Por: Carlos Brandão

Desde que assumimos o governo, após a eleição de 2022, deixamos claro que governar é, acima de tudo, assumir o que se faz. E, nessa linha, não existe responsabilidade de verdade sem transparência.
Quem administra recursos públicos precisa ter isso em mente o tempo todo: esse dinheiro é dos contribuintes. E é a eles que devemos explicações claras.
Foi com esse entendimento que surgiu o Balanço Cidadão: uma publicação institucional – sob a responsabilidade da Secretaria de Estado do Planejamento e Orçamento (Seplan) – que não nasceu para ser um relatório técnico, daqueles difíceis de ler e restritos a poucos.
A ideia é mostrar para todos, de forma simples e direta, como o Estado arrecada, organiza suas contas e aplica cada recurso.
Como seu dinheiro se transforma em políticas públicas essenciais para a nossa gente. Sem complicação, sem linguagem distante. Para que qualquer cidadã ou cidadão possa entender.
Durante muito tempo, em outros governos, o orçamento público ficou longe do dia a dia da população. Virou um assunto quase inacessível, o que afasta o povo das decisões e enfraquece o controle social. Quando a informação não é compreendida, ela perde o seu valor.
O Balanço Cidadão vem justamente para aproximar, traduzir números, explicar como as contas funcionam e mostrar, com objetividade, de onde vem o dinheiro e para onde ele vai. Da saúde à educação, da segurança à infraestrutura, o que aparece ali reflete escolhas e prioridades. Auxilia até mesmo na melhor compreensão de como o trabalho da Assembleia Legislativa é fundamental para o desenvolvimento da administração do Estado.
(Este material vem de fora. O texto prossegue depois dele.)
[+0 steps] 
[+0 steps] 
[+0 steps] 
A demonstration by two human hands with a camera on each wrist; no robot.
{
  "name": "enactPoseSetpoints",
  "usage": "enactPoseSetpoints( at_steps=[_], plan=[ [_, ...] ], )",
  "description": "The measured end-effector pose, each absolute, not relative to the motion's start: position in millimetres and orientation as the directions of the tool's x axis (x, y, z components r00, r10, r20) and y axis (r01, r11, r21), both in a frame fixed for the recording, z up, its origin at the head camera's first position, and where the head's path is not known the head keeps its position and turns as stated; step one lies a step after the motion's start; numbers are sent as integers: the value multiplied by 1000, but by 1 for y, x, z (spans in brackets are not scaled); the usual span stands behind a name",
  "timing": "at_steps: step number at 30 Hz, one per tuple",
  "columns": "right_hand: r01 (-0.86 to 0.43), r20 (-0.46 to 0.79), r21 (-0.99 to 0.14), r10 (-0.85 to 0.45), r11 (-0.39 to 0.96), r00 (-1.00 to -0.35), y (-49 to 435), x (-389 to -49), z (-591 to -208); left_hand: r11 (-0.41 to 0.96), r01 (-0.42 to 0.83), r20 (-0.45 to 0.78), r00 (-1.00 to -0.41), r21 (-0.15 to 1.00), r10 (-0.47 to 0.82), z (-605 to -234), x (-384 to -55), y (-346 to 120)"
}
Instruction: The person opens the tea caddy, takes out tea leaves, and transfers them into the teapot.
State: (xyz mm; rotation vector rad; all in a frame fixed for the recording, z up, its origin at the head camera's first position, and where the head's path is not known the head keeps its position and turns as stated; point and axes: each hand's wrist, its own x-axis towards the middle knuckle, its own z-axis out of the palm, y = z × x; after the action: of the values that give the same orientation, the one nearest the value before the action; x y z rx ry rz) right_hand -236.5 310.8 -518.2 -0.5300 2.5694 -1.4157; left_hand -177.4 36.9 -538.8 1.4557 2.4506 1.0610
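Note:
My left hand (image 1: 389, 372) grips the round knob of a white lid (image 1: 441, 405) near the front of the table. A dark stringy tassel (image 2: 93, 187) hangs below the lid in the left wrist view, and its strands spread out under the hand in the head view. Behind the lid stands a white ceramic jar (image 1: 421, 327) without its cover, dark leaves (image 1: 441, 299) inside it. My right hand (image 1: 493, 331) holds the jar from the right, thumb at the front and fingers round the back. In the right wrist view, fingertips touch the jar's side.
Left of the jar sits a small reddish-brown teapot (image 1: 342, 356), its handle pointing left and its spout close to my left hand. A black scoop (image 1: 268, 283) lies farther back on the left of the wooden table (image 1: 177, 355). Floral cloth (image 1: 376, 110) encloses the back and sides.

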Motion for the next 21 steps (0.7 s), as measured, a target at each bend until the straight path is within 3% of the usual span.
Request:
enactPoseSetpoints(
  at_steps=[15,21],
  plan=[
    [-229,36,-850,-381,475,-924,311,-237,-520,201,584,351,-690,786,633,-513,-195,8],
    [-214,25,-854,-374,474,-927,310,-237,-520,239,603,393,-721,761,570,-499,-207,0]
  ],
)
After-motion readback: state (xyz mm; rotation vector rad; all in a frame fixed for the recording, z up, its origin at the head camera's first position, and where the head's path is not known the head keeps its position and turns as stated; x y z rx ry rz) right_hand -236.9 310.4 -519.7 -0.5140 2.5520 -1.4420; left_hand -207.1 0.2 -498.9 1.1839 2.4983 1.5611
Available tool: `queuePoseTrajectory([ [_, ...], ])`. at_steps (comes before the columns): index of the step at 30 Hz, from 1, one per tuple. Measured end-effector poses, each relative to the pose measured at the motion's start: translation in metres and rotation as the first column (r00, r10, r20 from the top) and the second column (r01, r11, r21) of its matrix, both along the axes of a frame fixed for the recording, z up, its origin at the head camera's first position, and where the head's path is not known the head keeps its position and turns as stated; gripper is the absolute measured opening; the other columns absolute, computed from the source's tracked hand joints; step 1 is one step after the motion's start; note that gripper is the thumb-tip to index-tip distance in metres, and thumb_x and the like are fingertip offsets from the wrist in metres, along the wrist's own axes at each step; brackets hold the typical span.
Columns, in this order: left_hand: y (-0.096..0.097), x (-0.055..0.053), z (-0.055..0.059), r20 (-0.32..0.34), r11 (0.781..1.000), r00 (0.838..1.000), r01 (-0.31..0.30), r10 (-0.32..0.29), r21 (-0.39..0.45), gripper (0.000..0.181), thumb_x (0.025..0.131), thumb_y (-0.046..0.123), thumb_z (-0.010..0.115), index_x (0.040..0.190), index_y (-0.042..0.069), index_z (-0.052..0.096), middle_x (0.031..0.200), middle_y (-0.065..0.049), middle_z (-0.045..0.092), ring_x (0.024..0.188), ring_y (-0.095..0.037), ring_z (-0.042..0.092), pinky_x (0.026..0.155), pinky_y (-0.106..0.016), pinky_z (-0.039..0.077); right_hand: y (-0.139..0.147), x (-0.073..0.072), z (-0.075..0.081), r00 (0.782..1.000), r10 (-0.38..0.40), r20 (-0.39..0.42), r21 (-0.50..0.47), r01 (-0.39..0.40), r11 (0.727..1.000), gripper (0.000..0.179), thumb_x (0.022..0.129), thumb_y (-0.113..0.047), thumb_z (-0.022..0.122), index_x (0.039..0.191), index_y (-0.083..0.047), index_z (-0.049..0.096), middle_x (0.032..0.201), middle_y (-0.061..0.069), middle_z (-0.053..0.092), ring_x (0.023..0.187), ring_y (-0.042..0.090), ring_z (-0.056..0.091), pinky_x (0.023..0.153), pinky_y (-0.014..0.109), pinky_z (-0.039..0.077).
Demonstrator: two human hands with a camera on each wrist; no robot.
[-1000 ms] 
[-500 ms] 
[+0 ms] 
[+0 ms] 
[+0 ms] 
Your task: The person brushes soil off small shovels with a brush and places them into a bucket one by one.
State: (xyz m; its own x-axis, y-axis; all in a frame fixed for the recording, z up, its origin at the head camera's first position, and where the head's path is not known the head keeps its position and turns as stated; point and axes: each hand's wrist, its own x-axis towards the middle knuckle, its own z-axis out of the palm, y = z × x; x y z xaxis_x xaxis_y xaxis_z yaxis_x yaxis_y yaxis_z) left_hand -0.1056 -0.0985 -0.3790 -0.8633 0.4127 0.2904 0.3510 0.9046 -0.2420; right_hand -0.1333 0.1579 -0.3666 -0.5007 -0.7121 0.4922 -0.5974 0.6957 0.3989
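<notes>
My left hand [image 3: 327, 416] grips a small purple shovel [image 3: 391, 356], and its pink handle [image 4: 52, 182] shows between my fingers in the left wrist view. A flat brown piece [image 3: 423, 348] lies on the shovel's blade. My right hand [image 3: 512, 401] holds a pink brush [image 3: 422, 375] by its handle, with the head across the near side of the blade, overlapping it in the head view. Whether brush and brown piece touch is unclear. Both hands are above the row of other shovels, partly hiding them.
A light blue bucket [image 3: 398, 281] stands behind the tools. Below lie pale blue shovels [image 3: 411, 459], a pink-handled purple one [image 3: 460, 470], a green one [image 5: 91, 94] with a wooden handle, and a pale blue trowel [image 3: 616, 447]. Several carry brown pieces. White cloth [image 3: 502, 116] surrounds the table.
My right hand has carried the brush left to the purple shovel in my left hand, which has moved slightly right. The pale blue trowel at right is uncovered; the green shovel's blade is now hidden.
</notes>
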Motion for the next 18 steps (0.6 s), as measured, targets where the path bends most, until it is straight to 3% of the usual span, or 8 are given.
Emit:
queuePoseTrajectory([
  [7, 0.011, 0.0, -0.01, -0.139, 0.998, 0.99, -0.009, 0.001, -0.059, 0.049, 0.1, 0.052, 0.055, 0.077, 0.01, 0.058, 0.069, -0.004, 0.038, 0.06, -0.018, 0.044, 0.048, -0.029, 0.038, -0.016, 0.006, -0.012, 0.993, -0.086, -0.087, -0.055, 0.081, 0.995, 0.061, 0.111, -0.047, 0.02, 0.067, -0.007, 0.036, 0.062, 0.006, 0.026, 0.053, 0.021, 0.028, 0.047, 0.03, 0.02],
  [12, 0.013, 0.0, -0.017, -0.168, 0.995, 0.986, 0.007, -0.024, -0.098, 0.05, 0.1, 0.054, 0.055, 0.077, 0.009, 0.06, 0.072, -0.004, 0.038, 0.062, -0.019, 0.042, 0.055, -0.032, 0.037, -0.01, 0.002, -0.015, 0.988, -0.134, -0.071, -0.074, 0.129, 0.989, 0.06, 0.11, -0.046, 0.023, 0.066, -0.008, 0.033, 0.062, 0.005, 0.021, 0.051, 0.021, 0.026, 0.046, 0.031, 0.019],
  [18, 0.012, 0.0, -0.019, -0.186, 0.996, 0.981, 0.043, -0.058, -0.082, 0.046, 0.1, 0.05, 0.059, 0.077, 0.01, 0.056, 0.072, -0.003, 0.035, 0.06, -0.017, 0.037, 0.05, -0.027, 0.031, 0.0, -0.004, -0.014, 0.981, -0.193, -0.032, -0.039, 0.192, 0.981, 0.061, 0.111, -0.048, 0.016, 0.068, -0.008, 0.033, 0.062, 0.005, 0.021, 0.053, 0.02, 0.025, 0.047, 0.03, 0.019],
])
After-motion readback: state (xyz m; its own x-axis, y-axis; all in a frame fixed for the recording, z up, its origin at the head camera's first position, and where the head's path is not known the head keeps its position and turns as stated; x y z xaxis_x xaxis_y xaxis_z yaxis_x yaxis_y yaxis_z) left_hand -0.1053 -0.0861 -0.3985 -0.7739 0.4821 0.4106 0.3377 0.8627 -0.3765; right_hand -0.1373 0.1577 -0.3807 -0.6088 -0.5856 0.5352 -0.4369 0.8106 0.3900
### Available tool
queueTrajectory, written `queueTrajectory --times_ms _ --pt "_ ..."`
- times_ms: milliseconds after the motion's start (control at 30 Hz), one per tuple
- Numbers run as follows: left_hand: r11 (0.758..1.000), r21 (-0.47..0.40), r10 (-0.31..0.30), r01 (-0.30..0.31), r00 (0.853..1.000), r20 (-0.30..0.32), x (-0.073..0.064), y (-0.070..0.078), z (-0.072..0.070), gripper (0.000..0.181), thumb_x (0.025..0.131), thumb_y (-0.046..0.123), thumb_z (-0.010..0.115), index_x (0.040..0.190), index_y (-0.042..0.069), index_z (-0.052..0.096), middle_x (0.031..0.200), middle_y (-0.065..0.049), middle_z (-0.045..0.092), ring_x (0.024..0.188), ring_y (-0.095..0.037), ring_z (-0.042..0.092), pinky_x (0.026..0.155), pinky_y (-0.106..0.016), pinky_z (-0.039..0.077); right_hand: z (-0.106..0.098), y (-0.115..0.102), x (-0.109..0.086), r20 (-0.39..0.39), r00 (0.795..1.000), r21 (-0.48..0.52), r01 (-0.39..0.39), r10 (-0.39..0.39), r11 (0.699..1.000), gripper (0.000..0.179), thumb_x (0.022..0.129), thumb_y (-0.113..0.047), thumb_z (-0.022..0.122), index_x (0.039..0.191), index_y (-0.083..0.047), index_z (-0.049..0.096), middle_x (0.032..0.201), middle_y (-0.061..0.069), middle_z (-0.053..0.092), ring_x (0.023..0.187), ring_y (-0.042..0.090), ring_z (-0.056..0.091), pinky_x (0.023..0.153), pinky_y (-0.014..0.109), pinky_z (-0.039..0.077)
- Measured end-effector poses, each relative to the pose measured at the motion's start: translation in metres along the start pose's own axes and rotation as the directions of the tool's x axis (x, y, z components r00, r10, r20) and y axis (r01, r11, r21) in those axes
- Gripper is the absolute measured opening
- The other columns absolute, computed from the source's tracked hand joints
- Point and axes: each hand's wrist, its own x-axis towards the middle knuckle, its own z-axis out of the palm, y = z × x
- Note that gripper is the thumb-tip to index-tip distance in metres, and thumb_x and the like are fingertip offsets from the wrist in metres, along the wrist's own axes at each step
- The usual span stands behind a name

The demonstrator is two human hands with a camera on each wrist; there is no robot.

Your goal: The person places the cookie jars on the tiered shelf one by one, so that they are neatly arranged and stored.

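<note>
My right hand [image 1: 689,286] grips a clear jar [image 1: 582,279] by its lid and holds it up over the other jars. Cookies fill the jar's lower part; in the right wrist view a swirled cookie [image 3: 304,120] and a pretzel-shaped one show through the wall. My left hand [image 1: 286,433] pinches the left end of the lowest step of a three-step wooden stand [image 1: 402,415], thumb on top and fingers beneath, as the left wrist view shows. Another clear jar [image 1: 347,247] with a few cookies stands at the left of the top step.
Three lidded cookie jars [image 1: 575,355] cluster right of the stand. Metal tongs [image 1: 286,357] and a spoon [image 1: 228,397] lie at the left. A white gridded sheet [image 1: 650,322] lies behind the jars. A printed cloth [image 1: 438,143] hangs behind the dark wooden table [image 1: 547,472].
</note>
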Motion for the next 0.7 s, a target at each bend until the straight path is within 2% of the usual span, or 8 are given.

No entanto, só dar acesso à informação não resolve tudo. É fundamental fazer a gestão acontecer no dia a dia: manter as contas equilibradas, planejar com cuidado e garantir que cada valor gasto tenha impacto real na vida das pessoas.
E temos avançado nesse sentido. Hoje, o Maranhão é reconhecido nacionalmente tanto pela transparência quanto pela solidez fiscal – somos Selo Diamante com o Portal da Transparência e o segundo do país em solidez fiscal.
Isso não acontece por acaso. É resultado de um trabalho contínuo e de uma postura séria no uso do dinheiro público. Isso gera confiança.
E, quando existe confiança, o Estado ganha mais condições de investir, de atrair investidores e de fazer melhor.
O importante é que o cidadão consiga acompanhar, questionar e cobrar. É assim que a gestão pública se fortalece. O Balanço Cidadão também cumpre esse papel: informar, esclarecer e abrir espaço para participação.
Governar vai muito além de entregar obras ou apresentar números. Para a nossa gestão, governar é sobre construir essa confiança ao longo do tempo. E isso não surge de um dia para o outro. Ela se constrói com prática, constância e respeito.
É com esse compromisso que seguimos, trabalhando pelo futuro do Maranhão.